I would like to say that this was the worst of it, but alas, no. We stopped using the weights only to become human punching bags instead. As the punching bag, I had to voluntarily put my hands on my head while the puncher repeatedly hit my abdomen with center punches going from soft to hard. All the while, I’m supposed to be “breathing” my way through the punches. In no time flat, my exhales became whooshes of air followed by expletives.
If that wasn’t enough, they brought out bowls of water for god only knows what. Because we were told they weren’t for drinking. Of course, that would be too easy. Instead we were asked to place them our heads, and then proceeded to do a karate form.
Now I’m soaking wet, joints aching from the weights, and thinking I must have internal bleeding in my stomach. As the final touch, they had us group up for sparring. My sparring partner was this little kid who kicked my bottom, and I mean he literally kicked my bottom repeatedly. He couldn’t get his kicks up above my belt and for some reason constantly kicked me in the backside. It seemed a fitting ending to the day as I felt pretty beat up at that time.
Afterwards, I reflected on how much I liked our school.

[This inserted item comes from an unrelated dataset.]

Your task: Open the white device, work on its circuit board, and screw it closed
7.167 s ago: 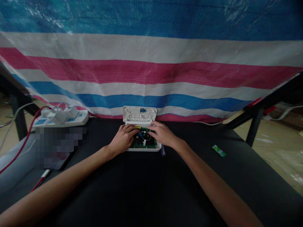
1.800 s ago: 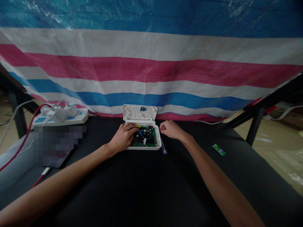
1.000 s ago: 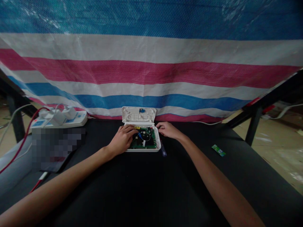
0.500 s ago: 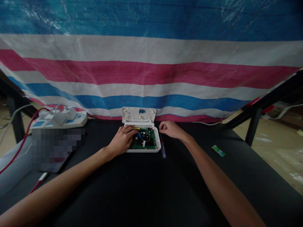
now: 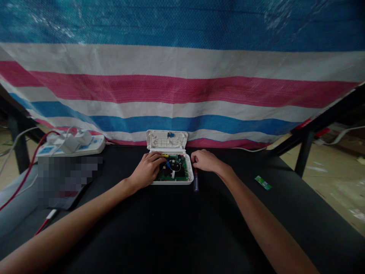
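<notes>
A white fibre modem [image 5: 171,182] lies opened on the black table, its lid tilted up at the back. Inside are a green circuit board [image 5: 180,176], a looped white fibre and a blue connector [image 5: 169,164]. My left hand [image 5: 148,166] is closed over the modem's left side, fingers bent onto the board near the connector; the fingertips are partly hidden. Just right of the modem, a screwdriver [image 5: 196,184] with a dark translucent handle points away from me. My right hand [image 5: 203,160] has its fingers pinched at the screwdriver's shaft, hiding the tip.
A white power strip [image 5: 97,144] with plugs and cables stands at the back left. In front of it lies a dark, partly blurred-out flat object [image 5: 68,196] with a red cable. A small green packet [image 5: 262,182] is on the right. A striped sheet [image 5: 176,89] hangs behind.
My right hand has shifted slightly and its fingers have come down closer to the screwdriver. The screwdriver has turned a little straighter. My left hand and the modem stay in place.
</notes>
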Available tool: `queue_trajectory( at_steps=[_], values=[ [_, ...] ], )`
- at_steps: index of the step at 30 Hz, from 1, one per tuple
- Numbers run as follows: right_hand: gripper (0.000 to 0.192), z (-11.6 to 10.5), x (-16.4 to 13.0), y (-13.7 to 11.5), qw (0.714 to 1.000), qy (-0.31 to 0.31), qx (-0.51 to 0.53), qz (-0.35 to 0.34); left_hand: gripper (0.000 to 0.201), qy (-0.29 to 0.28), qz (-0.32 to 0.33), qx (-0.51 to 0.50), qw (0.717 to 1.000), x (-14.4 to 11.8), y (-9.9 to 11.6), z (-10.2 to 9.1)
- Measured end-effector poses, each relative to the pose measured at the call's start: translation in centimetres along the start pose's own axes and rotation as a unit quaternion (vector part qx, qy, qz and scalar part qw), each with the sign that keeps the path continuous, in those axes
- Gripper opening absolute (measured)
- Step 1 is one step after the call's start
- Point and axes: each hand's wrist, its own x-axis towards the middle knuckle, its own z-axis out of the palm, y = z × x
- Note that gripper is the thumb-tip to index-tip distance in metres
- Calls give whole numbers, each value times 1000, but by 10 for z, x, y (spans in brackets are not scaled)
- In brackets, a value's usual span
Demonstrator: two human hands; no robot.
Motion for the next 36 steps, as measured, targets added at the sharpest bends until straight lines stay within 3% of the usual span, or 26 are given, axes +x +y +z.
queue_trajectory(
  at_steps=[12,18,21,30,36],
  values=[
    [13,7,3,3,999,-8,41,-22,34,2,1,1,1000,0,1,-1],
    [11,1,2,1,970,1,242,9,34,7,4,-3,1000,0,0,0],
    [12,-4,1,3,957,23,288,40,35,9,5,-4,1000,0,0,0],
    [16,-4,1,18,993,-10,119,5,34,3,4,-5,1000,0,0,0],
    [19,-9,-4,8,996,-36,66,51,33,6,6,-7,1000,0,0,0]
  ],
)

At least they didn’t believe in torture as an educational toolJ. This year, Master Landry was asking for volunteers to go to the exchange with the same school and I conveniently had my birthday on that date, so I excused myself. Unfortunately, I didn’t get very far. They came to our school and we did some self-defense moves which had us getting hit in the stomach while up against the wall. Sigh. I’m just going to put a sign on me, “Hi, I’m the Human Punching Bag for $9.99 you too, can punch a real live human. For an extra price, I’ll even talk, but I can’t be held responsible for what I might say.” After all, Mythbusters proved that cursing takes the pain away. And it’s a heck of a lot more satisfying then just breathing heavily.
The next exchange was with the Ninjas. They were so cute with their black outfits and little toe shoes. Oh sorry, I mean they were quite impressive, and I actually mean that. The school practices Ninjutsu as a martial art and is also located in Wallingford. They focused on showing us how to do some practical moves involving self-defense which we hadn’t been exposed to.
In standard Ninja fashion, they showed us how to be stealthy while doing the self-defense to both throw off your opponent and to not get sued later. Very practical advice if you ask me. My oldest daughter likes to pair up with me for these self-defense drills mostly because I think she likes to think of me as the “bad” guy. Problem was, the giggles got the best of her and she started laughing while trying to be the victim and then corrected my attacking technique. This made me start to think what a real-life scenario might look like if she was attacked. It might go something like this…
“Give me all of your money.”
“He he he. Hold on let me catch my breathe. He he he. Oh, you are too funny. He he he.”
“That’s it, now you’re going to get it.”
“Wait, can you punch a little straighter? I wasn’t able to deflect that just right, because you didn’t punch straight. Let’s try again.”
I shudder even thinking about what might happen if she was attacked. On the flip side, she’s a much better attacker, or I’m a much worst victim. When we switched, she threw this right hook that caught me unawares and hit me in the chin. Hmm… I think I forgot to block that. And I wasn’t even giggling!
One thing I can say about the Ninjas, they make everything look so easy, and some of it actually is. At the end of the class, the instructor from the Ninja school thanked us for having them over and if we had any issues with what he taught, then we could see him outside after class. Even if I did have an issue, who would want to take on a Ninja? You never know what they may have hidden up their sleeves, literally.